Christine Buscarino, COO and chief marketing officer at global business training company Dale Carnegie, said it’s important to focus “on interpersonal skills, empathy, and having difficult conversations”. She added: “We’ve found these skills to be universally challenging regardless of industry.”
She said: “We’ve found the most optimal situation for driving performance change is when an individual is able to experience an immersive training followed by smaller [sustained] training opportunities. The immersive experience can be in person or online but is in a live format with a trainer.”
Learning from others has many benefits, she suggested: “Becoming inspired by others can open pathways and create space for [an] individual to work outside their comfort zone, to take chances, and expand their abilities.”
Financial cost
Providing experiential learning opportunities for employees requires an initial financial investment. Experiential learning, Buscarino said, requires “more time to learn, apply, and report”. She added: “It requires organisations and individuals to make a larger upfront commitment, with the trust that this learning style will produce longer-lasting results.”

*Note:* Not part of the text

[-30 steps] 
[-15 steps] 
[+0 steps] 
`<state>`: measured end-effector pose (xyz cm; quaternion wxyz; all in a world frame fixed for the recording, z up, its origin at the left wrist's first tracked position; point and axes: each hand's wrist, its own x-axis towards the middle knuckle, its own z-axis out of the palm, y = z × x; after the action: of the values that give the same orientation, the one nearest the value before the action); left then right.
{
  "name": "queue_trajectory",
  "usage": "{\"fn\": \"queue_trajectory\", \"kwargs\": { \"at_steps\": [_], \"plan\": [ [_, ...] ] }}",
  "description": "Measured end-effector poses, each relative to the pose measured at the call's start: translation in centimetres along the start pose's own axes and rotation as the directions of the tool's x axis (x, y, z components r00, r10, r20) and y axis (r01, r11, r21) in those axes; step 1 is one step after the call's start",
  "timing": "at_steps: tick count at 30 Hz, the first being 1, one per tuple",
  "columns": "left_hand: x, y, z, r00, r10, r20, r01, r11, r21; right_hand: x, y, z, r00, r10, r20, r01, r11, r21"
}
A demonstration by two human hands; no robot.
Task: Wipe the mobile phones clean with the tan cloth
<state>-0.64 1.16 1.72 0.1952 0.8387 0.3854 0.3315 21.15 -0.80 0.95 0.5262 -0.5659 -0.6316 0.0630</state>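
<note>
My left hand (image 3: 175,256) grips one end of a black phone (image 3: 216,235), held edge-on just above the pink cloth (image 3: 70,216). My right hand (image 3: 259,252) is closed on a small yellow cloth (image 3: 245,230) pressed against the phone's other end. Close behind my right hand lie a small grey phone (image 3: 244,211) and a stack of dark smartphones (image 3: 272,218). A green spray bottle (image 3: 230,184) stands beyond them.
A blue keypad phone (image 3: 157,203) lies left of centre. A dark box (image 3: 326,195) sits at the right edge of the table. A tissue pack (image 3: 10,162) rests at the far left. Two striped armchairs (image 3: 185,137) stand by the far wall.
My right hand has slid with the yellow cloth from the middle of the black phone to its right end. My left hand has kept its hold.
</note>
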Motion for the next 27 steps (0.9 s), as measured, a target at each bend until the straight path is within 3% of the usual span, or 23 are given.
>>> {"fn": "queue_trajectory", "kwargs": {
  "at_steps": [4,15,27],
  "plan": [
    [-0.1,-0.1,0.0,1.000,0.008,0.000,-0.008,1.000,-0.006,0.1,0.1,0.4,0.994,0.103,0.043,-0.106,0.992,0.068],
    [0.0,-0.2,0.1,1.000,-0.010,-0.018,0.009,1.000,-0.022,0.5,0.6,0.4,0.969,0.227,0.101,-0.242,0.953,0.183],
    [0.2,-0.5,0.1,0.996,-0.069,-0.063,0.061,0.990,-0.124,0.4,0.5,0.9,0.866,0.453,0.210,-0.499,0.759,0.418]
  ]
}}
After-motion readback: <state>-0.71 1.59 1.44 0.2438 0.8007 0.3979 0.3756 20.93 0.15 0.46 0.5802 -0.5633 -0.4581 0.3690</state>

She suggested that “time-spaced learning” allows individuals to try new approaches and report back on them weekly. “Time-spaced training also helps to foster community in the training room, which in turn supports additional growth as people feel safe to take risks and are inspired by others,” she said.
Before you invest
Businesses should consider four points before funding employees to sign up for experiential learning programmes, according to Cléret. They are:
Invest in programmes when the company is succeeding
“These programmes are performance-enhancers, not problem-fixers,” Cléret said. The programmes are expensive, and to change behaviours takes time — longer periods for larger companies. She said: “If your company is already in financial trouble, this is not necessarily the right place to start. If your company is already doing well and you are looking at how to take things to the next level, this is the way to go.”

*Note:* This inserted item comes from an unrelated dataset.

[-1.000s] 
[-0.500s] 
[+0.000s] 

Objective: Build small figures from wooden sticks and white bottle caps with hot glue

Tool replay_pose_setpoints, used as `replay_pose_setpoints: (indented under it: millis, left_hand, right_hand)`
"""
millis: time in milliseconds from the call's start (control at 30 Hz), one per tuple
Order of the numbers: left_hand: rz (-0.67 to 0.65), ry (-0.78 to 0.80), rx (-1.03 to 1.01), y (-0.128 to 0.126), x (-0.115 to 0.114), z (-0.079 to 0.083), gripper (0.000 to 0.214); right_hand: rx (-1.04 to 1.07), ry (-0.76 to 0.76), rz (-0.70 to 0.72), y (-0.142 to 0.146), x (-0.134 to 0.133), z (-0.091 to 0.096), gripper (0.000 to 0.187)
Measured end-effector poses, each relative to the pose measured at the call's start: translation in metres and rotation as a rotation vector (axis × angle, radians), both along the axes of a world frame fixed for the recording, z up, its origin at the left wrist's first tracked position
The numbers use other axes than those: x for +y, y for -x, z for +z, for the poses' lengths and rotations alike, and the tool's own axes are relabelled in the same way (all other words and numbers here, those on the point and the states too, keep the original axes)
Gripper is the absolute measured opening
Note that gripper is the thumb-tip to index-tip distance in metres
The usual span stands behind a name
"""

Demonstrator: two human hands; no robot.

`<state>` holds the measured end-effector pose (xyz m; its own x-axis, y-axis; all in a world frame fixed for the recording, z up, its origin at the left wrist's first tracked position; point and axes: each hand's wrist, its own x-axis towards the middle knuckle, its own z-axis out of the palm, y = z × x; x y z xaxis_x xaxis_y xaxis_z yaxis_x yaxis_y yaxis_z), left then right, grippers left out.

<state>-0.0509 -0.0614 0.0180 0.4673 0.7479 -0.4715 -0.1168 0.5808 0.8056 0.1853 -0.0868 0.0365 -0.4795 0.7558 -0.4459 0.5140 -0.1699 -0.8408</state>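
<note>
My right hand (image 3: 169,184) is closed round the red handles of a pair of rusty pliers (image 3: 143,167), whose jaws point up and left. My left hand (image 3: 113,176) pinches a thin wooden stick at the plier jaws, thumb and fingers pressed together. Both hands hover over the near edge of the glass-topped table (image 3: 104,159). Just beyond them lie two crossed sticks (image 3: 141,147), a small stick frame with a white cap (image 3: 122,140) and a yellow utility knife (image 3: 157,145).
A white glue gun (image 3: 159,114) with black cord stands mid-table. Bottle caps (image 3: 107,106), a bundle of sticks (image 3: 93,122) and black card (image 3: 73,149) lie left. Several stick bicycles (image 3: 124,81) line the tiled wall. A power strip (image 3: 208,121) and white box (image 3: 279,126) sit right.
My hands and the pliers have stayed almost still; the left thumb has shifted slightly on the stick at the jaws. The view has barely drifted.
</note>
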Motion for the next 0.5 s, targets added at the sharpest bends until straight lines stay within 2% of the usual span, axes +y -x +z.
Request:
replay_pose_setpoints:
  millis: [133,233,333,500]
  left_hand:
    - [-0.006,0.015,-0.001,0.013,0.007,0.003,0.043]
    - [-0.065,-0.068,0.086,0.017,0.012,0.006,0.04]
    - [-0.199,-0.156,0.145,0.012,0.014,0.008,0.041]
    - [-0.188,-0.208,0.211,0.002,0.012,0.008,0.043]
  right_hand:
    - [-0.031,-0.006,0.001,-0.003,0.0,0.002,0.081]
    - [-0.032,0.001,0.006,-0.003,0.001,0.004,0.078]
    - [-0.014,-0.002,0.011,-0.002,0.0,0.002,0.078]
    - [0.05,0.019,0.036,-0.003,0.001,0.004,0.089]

Include an evaluation process in the programme design
The biggest reason that leadership development programmes sometimes “provide a feeling of wasted money” is that they are not evaluated rigorously, or not at all, Cléret said. A proper evaluation process will help focus the programme and provide you with all the KPIs.
Link leadership development to organisational goals
A leadership development programme designed without a clear goal in mind is “the surest way to spend a lot of money and not be able to show anything for it”, Cléret said. “You have to start by identifying the objectives of the programme and then retro-engineer your design back from that end goal. This will enable [you] to set milestones and monitor that you are on the right track,” she added.
Be prepared for surprising — and sometimes uncomfortable — feedback
It is possible that employees don’t perform at their highest potential because the organisational system doesn’t allow them to, or even because the leadership of the senior team could be improved.
“Leadership development programmes are wonderful tools to bring blind spots into the light, which can be quite uncomfortable,” Cléret suggested.
Return on investment
There are two questions to ask when considering the effectiveness of leadership skills development, Cléret said:
• Does the programme enhance the level of skill and knowledge of the individual?
• Is the learning effective in enhancing the company’s overall performance?
She suggested that businesses show confusion with respect to the issue of effectiveness. “ ‘Yes’ to question one doesn’t necessarily mean ‘yes’ to question two. Sometimes the answer to question two is ‘no’ for reasons completely independent to the training programme, and the inaccurate conclusion is often made that the answer to one is ‘no’,” she said.
Having a team of employees who are more developed at a personal level with enhanced human skills is only one of the tools required for business success, she said.
“Experiential learning will not address directly product and process. Therefore, concluding that there was no ROI on a leadership development programme can be a short cut,” she said.